■ Problem:
Filter this data down to the lines that hold "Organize", and copy them.

Data items
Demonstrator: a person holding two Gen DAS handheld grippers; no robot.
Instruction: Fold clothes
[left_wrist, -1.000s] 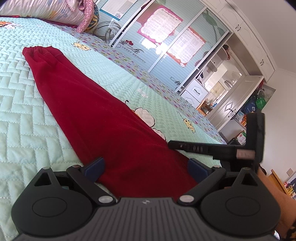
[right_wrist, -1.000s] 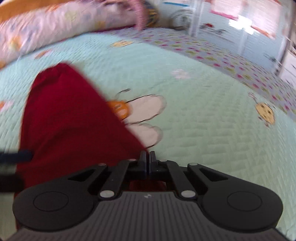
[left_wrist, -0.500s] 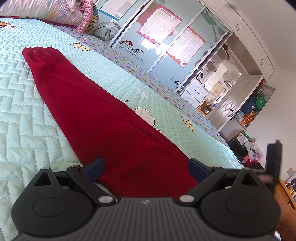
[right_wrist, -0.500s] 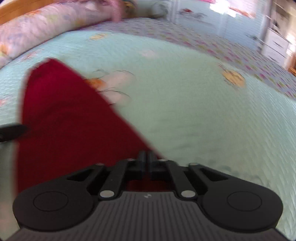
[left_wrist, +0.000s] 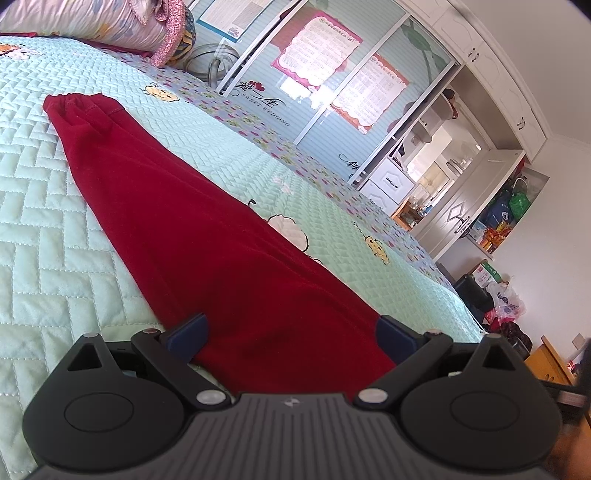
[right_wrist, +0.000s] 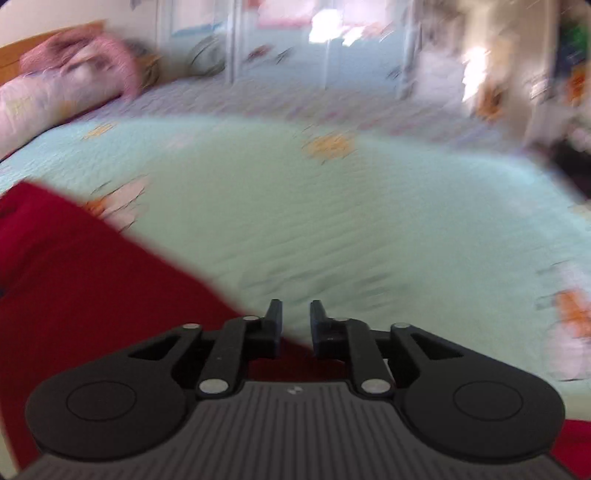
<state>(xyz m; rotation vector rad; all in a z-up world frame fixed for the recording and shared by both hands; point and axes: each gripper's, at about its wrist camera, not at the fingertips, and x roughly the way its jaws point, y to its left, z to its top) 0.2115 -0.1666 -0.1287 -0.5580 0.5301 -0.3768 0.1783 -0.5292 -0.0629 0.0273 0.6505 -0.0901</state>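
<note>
- Left wrist view: red garment (left_wrist: 192, 236) lies flat on the bed (left_wrist: 48, 236), a long narrow strip running from the gathered hem near the pillow end down to the near edge.
- Left gripper (left_wrist: 291, 338) jaws spread wide; blue fingers (left_wrist: 186, 332) stand either side of the garment's near end, at its two edges. Cloth lies between them; pads not pressing on it.
- Bed cover is pale green, quilted, with cartoon chicks and a flowered border along the far edge.
- Pillow (left_wrist: 92, 18) at the far left corner of the bed; wardrobe (left_wrist: 332, 85) with sliding doors and posters beyond the far edge.
- A dark gripper part shows at the right border, low; too cut off to read.
- Right wrist view: heavily blurred.
- Right gripper (right_wrist: 295, 321) jaws parted by a narrow gap and opening. The garment's (right_wrist: 92, 295) edge passes under the left finger; nothing pinched between the pads that I can see.
- Garment fills the lower left of this view; bare cover (right_wrist: 332, 221) ahead and to the right.
- Pillow (right_wrist: 55, 92) at the far left corner, smeared.
</note>
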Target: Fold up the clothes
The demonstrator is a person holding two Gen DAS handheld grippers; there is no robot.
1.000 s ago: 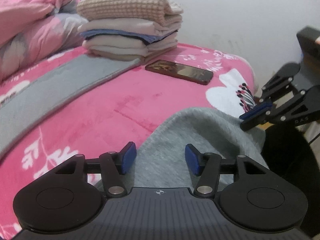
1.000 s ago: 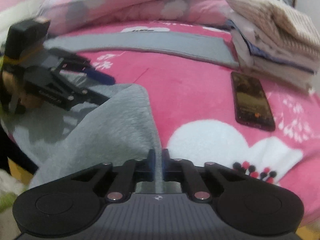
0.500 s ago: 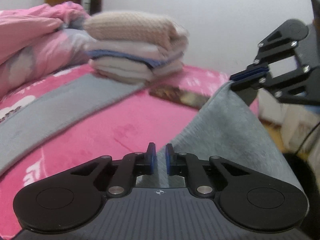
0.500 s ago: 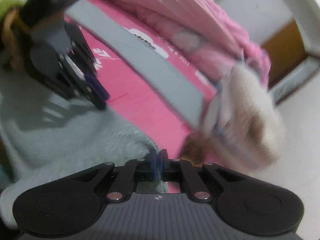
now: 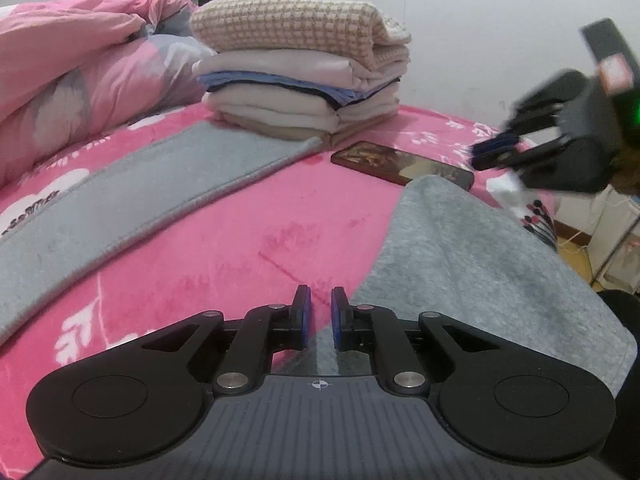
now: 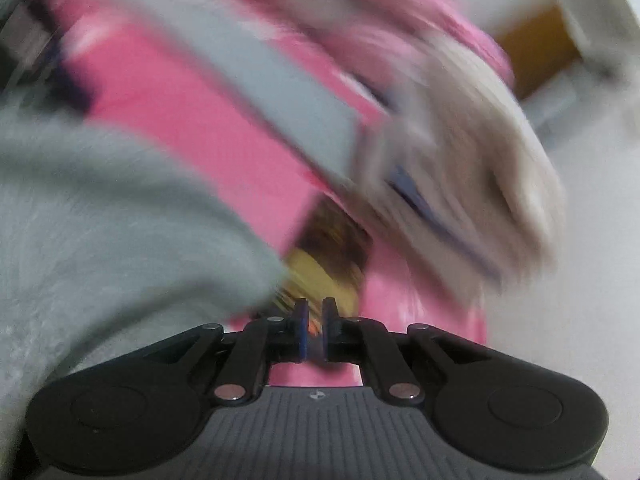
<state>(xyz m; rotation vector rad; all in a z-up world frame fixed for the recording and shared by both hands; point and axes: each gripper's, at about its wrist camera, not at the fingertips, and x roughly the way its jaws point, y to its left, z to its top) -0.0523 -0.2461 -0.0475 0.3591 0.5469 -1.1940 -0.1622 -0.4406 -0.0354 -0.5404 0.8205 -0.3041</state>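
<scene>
Here, a fold of the grey fleece garment (image 5: pixel 460 260) is under way on the bed covered by a pink floral blanket (image 5: pixel 240 220). The garment lies at lower right of the left wrist view, one corner resting over the near end of a dark smartphone (image 5: pixel 400 162) at centre right. The left gripper (image 5: pixel 320 312), at lower centre, has just been closing to a narrow gap and then eased slightly; the garment's near edge runs between its blue pads (image 5: pixel 305 316), so it appears to be pinching that edge, though the contact itself is partly hidden. The right gripper (image 5: pixel 492 148), blurred at upper right, is clear of the cloth. In its own heavily blurred view the right gripper (image 6: pixel 311 320) has its jaws almost together, with nothing between them.

Judged step: one side is held while the other hand repositions. The next move probably calls for the right gripper to open, take the far corner off the smartphone, and carry it across in step with the left so the fold lies flat.

No box, basket or other container is in view. Finished work is a stack of folded cream, beige and blue clothes (image 5: pixel 304 68) at upper centre, standing on the bed beside a long grey strip of cloth (image 5: pixel 140 192) and a rumpled pink quilt (image 5: pixel 80 72).
</scene>
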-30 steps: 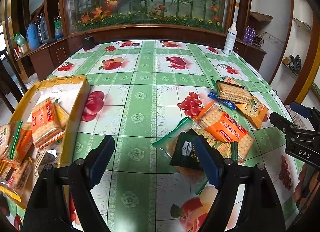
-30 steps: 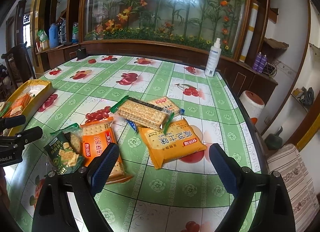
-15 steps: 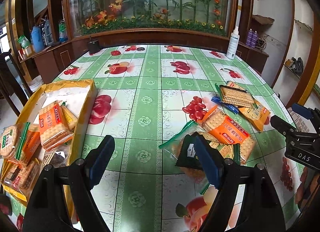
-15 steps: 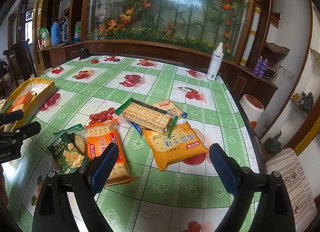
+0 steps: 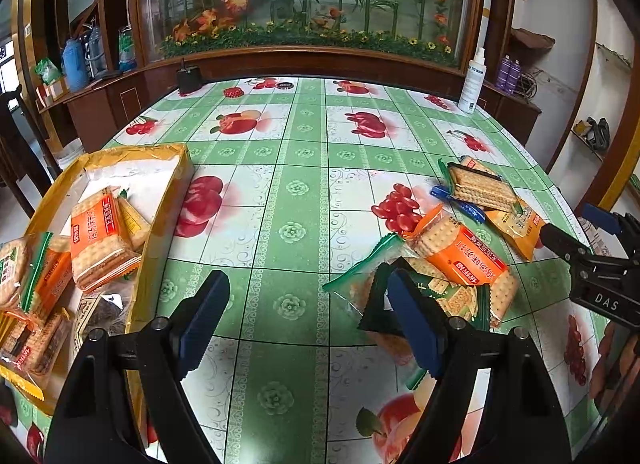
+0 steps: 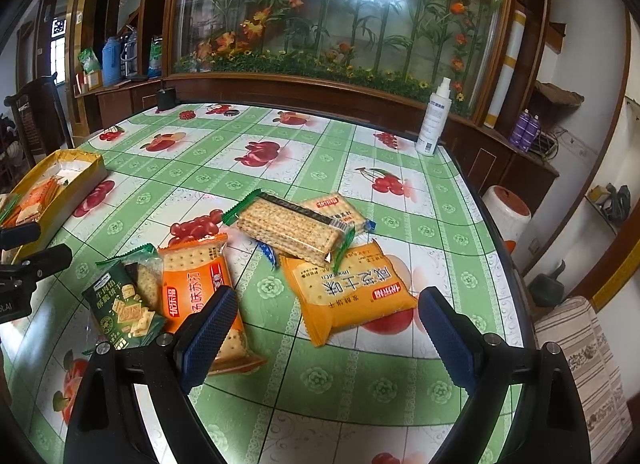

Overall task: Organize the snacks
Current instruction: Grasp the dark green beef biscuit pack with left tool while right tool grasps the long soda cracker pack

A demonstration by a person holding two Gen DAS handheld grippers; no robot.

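Yellow cracker pack (image 6: 349, 291) between right gripper (image 6: 326, 330) jaws, apart, empty.

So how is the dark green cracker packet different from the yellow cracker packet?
The dark green cracker packet looks smaller than the yellow cracker packet. The dark green cracker packet lies at the left end of the loose pile and overlaps a clear packet of crackers; the yellow cracker packet lies at the right end, with the green-edged cracker packet lapping its top edge. Both lie flat on the tablecloth, outside the yellow box.
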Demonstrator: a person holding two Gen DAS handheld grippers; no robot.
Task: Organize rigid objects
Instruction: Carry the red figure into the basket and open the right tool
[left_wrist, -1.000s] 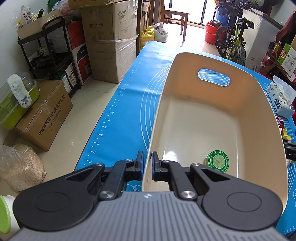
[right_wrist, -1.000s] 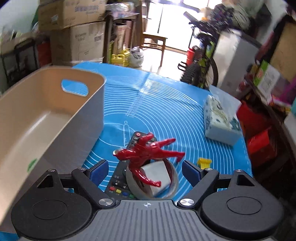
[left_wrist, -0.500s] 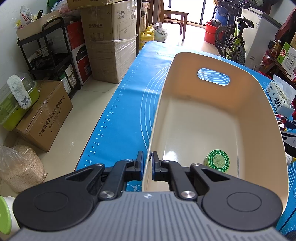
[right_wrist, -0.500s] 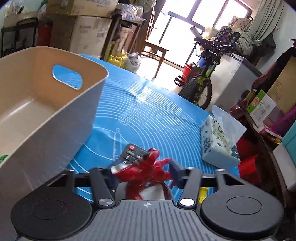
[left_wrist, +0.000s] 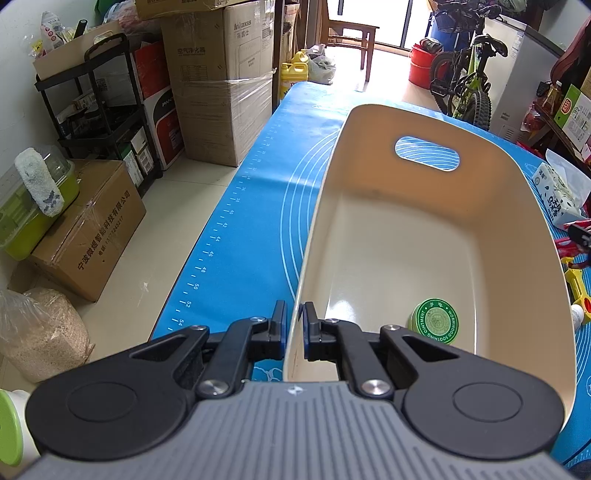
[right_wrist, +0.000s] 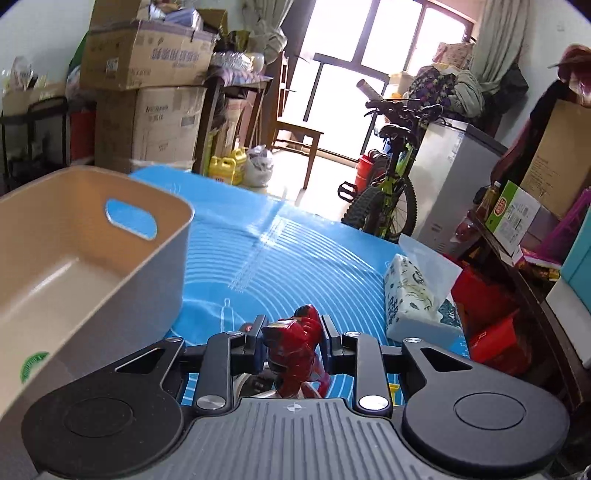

■ Expected output:
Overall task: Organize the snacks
Task: Organize rigid objects

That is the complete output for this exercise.